Even the name of this novel gives the hint that this is a mash up of two genres. Modern day police procedural meets Victorian-style ghost story on the streets of (where else?) London. Ghost stories and crime novels seem like a natural fit. And Benedict brings them together reasonably effectively in her second novel. Although, as the title suggests, she is not really sure whether this is a crime novel (about detective Jonathan Dark) or a ghost story (about ghostwhisperer Jonathan Dark).
Jonathan Dark is a police detective, on the trail of a stalker who killed his last victim and has moved on to a new target. That target is Maria King, blind since birth but recently given her sight back through surgery. Maria is a mudlark, spending time on the banks of the Thames digging for pieces of old London. She still walks the streets of London with a blindfold, unable to bear the thought of using her newly regained vision.
At the same time Finnegan Finch has died after taking part in a deadly game while trying to escape the clutches of a shadowy organisation. Finnegan returns to London as a ghost, helped by his old mate and undertaker Frank. Frank helps the newly deceased come to terms with their spiritual state with the aid of a range of ghostly companions.

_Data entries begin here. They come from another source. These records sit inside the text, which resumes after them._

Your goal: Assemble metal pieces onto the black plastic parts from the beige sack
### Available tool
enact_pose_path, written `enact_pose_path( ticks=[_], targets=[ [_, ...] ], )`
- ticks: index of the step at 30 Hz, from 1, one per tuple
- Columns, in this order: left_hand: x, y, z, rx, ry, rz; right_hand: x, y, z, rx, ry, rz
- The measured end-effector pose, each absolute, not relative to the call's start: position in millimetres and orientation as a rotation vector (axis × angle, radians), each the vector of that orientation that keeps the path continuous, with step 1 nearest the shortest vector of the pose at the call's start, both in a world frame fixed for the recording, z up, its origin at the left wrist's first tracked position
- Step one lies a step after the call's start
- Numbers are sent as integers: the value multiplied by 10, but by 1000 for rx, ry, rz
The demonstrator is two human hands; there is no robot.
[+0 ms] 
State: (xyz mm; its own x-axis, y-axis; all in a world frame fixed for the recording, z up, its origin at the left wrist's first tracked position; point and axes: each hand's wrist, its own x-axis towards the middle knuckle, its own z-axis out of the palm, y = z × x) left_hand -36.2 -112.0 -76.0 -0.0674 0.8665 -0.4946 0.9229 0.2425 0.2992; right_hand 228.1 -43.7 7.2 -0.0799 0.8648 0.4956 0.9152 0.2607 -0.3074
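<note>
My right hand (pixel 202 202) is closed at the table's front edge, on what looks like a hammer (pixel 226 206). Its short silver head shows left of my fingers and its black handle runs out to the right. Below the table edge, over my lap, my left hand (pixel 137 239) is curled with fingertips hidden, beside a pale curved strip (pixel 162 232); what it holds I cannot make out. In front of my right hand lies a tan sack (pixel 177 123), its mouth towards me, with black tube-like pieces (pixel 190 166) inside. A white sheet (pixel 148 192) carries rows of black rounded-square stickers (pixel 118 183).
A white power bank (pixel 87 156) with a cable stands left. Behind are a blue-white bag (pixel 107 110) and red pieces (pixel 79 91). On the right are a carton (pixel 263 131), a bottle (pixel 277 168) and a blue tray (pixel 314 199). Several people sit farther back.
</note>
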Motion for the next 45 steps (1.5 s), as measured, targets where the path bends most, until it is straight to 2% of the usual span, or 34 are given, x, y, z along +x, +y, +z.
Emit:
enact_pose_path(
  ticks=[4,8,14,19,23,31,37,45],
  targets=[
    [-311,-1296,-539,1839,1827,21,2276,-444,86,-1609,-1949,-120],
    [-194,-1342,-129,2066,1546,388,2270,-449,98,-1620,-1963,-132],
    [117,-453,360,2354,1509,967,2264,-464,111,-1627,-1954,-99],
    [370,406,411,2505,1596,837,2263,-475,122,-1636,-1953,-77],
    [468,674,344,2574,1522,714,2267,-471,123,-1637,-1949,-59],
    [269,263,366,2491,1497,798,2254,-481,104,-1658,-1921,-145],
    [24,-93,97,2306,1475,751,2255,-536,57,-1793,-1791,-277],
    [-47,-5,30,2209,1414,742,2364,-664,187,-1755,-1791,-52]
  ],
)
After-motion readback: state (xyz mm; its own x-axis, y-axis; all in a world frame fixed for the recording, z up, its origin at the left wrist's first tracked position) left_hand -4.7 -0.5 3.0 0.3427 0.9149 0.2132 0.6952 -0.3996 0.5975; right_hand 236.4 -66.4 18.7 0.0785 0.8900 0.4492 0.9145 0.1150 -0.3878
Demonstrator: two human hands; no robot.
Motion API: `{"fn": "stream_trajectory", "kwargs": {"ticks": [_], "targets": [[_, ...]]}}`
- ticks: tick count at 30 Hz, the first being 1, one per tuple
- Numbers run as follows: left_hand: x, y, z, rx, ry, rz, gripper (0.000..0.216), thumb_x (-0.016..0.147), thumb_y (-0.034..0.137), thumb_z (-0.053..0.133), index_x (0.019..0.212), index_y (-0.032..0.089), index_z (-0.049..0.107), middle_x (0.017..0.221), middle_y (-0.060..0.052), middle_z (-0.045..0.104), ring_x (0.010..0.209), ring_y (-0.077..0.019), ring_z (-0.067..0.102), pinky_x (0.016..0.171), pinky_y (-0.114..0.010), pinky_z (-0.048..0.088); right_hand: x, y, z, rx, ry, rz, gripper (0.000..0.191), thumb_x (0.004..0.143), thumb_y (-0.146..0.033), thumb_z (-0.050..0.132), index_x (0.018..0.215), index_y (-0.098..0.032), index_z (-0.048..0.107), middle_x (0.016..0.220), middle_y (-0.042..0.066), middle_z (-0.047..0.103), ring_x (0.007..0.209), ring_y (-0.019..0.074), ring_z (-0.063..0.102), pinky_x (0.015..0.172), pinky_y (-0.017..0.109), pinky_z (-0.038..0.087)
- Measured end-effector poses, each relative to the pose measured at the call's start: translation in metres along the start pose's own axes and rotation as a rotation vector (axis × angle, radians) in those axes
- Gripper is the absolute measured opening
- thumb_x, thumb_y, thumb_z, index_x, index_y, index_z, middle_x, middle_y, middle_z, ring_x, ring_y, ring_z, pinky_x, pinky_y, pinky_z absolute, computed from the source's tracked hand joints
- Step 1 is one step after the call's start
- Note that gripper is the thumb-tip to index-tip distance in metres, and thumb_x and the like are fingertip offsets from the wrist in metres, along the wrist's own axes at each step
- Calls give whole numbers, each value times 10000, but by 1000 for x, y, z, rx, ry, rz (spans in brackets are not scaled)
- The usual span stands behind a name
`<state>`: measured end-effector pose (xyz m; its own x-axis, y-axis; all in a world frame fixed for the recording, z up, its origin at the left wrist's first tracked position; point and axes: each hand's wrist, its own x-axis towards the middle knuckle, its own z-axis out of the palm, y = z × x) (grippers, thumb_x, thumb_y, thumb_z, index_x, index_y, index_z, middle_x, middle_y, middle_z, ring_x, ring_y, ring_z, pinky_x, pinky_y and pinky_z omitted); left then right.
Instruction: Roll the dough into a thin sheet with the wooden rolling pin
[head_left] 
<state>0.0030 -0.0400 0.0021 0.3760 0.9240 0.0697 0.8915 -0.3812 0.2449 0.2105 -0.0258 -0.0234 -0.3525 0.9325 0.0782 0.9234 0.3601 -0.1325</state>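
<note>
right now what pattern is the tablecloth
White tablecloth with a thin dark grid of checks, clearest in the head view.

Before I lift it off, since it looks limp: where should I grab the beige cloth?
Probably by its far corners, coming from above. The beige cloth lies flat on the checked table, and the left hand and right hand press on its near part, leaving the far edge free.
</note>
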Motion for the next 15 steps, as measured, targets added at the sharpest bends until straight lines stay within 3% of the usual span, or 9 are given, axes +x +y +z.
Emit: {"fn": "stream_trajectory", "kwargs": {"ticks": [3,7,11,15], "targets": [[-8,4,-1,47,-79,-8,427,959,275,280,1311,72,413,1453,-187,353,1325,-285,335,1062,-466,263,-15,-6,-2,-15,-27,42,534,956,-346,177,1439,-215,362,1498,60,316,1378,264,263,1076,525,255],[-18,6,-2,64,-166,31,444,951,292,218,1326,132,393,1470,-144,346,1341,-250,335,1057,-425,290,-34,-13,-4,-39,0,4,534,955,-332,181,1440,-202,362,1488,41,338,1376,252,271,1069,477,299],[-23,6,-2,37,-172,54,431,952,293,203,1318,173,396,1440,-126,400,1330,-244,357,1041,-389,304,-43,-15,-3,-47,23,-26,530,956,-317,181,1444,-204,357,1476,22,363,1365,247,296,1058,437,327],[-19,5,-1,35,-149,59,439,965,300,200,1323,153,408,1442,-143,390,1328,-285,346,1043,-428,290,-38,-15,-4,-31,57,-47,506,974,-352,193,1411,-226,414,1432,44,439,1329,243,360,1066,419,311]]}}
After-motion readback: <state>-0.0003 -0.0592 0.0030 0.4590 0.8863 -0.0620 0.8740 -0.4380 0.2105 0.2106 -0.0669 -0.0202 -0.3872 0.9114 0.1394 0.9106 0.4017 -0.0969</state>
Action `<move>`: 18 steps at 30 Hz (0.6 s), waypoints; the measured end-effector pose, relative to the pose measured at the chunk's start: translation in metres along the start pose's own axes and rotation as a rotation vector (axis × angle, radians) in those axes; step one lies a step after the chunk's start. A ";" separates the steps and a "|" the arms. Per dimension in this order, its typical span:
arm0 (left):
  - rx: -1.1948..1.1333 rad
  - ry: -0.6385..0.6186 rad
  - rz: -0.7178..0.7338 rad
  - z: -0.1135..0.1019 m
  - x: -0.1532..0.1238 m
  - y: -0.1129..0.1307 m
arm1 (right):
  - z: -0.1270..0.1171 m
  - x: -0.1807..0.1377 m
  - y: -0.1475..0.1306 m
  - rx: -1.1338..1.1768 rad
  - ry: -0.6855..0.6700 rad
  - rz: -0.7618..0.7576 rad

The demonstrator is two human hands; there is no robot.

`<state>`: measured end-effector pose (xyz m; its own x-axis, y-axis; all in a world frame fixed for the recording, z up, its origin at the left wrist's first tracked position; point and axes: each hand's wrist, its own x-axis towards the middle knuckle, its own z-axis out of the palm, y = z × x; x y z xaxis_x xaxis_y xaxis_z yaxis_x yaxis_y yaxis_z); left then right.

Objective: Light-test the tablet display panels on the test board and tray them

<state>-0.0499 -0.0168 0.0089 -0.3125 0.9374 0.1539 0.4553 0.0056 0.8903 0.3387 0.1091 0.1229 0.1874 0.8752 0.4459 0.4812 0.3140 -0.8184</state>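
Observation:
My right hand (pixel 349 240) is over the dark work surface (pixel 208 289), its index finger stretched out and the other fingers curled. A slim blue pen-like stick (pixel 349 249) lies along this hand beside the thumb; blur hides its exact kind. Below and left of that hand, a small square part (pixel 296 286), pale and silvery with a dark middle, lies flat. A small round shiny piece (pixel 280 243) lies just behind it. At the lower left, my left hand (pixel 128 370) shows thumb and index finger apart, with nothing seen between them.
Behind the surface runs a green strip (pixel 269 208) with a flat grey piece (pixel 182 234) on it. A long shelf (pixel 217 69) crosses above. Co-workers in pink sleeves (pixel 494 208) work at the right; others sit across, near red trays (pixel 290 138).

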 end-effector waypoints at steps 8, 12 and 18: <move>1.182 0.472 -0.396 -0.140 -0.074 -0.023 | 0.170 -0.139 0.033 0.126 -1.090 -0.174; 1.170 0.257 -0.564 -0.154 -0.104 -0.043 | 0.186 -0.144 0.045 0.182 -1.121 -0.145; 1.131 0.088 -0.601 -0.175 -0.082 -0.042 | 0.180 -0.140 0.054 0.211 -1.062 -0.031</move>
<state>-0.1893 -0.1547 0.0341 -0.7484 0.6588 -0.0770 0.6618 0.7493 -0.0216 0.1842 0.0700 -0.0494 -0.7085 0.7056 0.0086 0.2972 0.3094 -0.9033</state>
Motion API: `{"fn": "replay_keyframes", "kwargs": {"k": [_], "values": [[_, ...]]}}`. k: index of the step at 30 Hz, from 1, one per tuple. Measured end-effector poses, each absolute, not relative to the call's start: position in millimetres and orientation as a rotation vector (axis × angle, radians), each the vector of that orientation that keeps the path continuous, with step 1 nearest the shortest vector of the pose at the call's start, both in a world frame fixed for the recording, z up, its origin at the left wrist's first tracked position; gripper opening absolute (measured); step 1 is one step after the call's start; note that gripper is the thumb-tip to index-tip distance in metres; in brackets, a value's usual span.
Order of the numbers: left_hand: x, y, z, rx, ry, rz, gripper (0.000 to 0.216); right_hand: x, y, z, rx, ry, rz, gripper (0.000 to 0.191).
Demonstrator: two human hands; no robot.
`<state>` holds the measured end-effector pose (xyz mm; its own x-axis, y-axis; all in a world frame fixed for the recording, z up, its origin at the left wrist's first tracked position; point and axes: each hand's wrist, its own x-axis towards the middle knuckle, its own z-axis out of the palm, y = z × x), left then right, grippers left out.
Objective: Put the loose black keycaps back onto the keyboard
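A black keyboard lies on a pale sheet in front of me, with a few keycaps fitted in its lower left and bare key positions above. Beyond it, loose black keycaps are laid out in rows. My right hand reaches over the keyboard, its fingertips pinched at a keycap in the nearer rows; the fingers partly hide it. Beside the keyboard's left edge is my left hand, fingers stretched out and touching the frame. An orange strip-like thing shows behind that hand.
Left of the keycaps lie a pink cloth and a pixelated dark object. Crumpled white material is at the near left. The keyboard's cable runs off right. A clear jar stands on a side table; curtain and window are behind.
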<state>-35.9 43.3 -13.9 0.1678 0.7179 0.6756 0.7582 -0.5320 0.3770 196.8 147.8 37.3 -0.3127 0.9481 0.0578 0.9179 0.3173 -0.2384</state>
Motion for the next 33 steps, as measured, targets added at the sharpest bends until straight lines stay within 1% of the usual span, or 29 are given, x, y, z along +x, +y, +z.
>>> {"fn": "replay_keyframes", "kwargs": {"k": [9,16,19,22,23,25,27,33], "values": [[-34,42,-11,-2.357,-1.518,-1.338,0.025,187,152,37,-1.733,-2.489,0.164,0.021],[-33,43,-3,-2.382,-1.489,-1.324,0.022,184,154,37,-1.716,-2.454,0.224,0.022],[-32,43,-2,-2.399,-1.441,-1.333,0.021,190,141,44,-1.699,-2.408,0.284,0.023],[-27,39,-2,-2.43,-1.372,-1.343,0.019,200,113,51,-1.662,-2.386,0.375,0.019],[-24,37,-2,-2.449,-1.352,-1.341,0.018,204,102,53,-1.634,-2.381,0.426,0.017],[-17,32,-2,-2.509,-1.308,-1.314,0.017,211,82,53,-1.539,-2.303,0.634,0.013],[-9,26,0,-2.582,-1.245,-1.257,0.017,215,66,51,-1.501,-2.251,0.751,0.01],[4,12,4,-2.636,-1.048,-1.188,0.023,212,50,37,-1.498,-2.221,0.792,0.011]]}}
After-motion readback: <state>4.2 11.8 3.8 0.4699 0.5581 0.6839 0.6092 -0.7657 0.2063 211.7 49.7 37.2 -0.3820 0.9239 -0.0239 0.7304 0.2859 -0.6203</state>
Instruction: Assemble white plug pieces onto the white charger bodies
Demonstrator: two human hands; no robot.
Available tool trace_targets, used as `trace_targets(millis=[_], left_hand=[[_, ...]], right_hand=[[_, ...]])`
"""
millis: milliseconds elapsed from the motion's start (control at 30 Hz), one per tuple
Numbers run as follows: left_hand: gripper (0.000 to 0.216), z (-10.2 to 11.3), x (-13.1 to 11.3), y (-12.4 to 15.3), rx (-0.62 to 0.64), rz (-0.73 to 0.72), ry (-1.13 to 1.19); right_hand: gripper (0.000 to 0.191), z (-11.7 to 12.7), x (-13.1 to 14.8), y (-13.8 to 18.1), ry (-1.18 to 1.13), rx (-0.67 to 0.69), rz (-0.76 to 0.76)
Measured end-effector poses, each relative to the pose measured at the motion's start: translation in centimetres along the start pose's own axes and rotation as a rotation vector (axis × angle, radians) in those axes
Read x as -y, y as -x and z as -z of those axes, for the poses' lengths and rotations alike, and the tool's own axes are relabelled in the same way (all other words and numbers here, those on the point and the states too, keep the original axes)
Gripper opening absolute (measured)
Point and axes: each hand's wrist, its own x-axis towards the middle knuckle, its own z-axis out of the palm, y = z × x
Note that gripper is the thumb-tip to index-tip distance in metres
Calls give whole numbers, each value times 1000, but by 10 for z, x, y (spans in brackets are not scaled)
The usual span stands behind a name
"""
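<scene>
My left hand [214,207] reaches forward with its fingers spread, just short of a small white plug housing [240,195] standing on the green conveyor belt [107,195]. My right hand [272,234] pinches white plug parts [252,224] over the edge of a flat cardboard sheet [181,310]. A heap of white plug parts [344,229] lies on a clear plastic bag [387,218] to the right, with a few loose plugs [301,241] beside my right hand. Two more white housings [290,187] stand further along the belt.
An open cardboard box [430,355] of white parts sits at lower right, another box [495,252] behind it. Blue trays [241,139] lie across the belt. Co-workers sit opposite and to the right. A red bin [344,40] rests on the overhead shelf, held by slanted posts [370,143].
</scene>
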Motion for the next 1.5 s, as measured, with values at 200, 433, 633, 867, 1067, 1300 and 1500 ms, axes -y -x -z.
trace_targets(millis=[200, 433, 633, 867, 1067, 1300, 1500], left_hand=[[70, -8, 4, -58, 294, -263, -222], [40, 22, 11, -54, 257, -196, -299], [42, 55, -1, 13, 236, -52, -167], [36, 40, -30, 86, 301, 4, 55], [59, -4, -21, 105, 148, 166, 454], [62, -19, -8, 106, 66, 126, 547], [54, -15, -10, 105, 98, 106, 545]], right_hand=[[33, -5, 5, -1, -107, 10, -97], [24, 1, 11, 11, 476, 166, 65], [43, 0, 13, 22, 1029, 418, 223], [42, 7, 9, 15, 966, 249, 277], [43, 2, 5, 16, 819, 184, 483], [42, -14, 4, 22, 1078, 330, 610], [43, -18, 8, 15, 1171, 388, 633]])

There is a lot going on in Jonathan Dark. The police investigation into the crazy stalker, a mysterious cabal with its tentacles across London including the police force itself, Jonathan’s relationship with his ex-wife, the rules around ghosts, and a subplot around evil soul sucking spirits. And all of this requires a fair amount of exposition. And while it is handled competently, there is a little too much backstory and information.
In the end, as with many crime novels with a supernatural element, the procedural element is almost completely subverted by the supernatural element. It is always much easier to solve murders when you get help from the ghosts of the victims. And this happens across all of the disparate elements of Jonathan Dark. Still this is an atmospheric supernatural thriller with some effective twists that takes readers to parts of London that don’t often get a look in.
The final line of the novel is: “Death has no sequel”. But not so crime novels. And with all of those rules and backstory out of the way, Jonathan Dark or the Evidence of Ghosts could be the start of another interesting genre mashing series.